** Available data follows **

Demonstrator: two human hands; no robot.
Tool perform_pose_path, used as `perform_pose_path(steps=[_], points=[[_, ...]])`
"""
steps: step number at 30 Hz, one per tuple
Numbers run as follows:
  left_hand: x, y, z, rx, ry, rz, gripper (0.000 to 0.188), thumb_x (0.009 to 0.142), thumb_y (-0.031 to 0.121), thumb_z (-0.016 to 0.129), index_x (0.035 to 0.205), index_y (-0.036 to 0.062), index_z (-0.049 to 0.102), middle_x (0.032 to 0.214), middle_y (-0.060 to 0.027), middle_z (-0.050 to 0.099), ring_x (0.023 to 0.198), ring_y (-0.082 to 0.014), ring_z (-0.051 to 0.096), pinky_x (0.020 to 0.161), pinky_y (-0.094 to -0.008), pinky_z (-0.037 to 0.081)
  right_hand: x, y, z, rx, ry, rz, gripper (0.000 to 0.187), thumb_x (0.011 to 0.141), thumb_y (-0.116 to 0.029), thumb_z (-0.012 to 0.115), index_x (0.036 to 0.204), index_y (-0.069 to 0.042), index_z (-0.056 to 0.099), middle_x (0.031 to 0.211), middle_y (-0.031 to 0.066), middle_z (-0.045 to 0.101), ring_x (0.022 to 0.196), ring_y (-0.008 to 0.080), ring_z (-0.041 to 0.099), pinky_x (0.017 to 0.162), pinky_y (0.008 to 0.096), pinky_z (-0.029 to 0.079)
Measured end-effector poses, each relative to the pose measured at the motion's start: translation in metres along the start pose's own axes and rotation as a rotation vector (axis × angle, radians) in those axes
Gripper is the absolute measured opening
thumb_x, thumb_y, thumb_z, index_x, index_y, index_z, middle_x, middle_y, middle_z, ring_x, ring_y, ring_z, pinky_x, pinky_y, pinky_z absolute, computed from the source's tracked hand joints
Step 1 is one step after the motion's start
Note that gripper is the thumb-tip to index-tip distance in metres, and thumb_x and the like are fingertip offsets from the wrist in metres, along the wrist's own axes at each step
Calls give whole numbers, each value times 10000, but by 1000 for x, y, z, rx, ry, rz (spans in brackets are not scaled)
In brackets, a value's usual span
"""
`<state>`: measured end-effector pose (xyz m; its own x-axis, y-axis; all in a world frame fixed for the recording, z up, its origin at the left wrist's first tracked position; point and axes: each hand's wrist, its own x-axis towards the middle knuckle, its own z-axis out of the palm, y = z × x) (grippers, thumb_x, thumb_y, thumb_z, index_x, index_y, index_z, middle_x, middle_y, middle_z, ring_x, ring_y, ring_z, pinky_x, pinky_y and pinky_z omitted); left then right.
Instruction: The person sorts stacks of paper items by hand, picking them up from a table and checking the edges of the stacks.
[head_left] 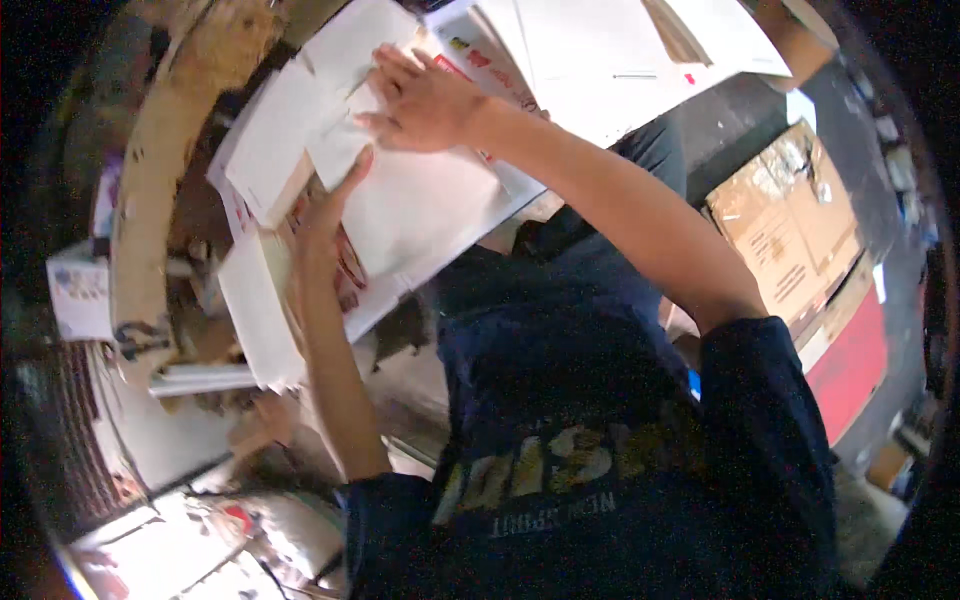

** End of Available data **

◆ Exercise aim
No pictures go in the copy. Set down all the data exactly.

◆ Expected answer
Demonstrator: two human hands; no robot.
Tool perform_pose_path, used as `perform_pose_path(steps=[_], points=[[_, ...]])`
"""
steps: step number at 30 Hz, one per tuple
Numbers run as follows:
  left_hand: x, y, z, rx, ry, rz, gripper (0.000 to 0.188), thumb_x (0.009 to 0.142), thumb_y (-0.031 to 0.121), thumb_z (-0.016 to 0.129), index_x (0.035 to 0.205), index_y (-0.036 to 0.062), index_z (-0.049 to 0.102), middle_x (0.032 to 0.214), middle_y (-0.060 to 0.027), middle_z (-0.050 to 0.099), ring_x (0.023 to 0.198), ring_y (-0.082 to 0.014), ring_z (-0.051 to 0.096), pinky_x (0.020 to 0.161), pinky_y (-0.094 to -0.008), pinky_z (-0.037 to 0.081)
  right_hand: x, y, z, rx, ry, rz, gripper (0.000 to 0.187), thumb_x (0.011 to 0.141), thumb_y (-0.116 to 0.029), thumb_z (-0.012 to 0.115), index_x (0.036 to 0.204), index_y (-0.069 to 0.042), index_z (-0.056 to 0.099), middle_x (0.031 to 0.211), middle_y (-0.031 to 0.066), middle_z (-0.045 to 0.101), ring_x (0.022 to 0.196), ring_y (-0.008 to 0.080), ring_z (-0.041 to 0.099), pinky_x (0.017 to 0.162), pinky_y (0.008 to 0.096), pinky_z (-0.029 to 0.079)
Measured end-effector poses, each relative to the pose measured at the motion's start: translation in metres along the start pose's own axes and rotation as a rotation vector (axis × angle, radians) in those axes
Gripper is the absolute measured opening
thumb_x, thumb_y, thumb_z, index_x, index_y, index_z, middle_x, middle_y, middle_z, ring_x, ring_y, ring_z, pinky_x, pinky_y, pinky_z absolute, computed from the source's tracked hand joints
Step 1 is one step after the motion's start
Note that gripper is the thumb-tip to index-tip distance in metres, and thumb_x and the like are fingertip offsets from the wrist in metres, along the wrist's own axes at each step
Calls give whole numbers, each value times 10000, but by 1000 for x, y, z, rx, ry, rz (spans in brackets are not scaled)
In brackets, a value's usual span
"""
`<state>`: measured end-effector pose (xyz m; its own x-axis, y-axis; all in a world frame fixed for the recording, z up, its origin at the left wrist's first tracked position; point and axes: each hand's wrist, its own x-axis towards the middle knuckle, its own z-axis out of the palm, y = z × x) (grippers, thumb_x, thumb_y, thumb_z, index_x, index_y, index_z, middle_x, middle_y, middle_z, ring_x, ring_y, ring_z, pinky_x, pinky_y and pinky_z omitted); left then right.
Instruction: The person sorts stacks of paper items by hand, picking them up from a table and checking the edges of the stacks.
[head_left] 

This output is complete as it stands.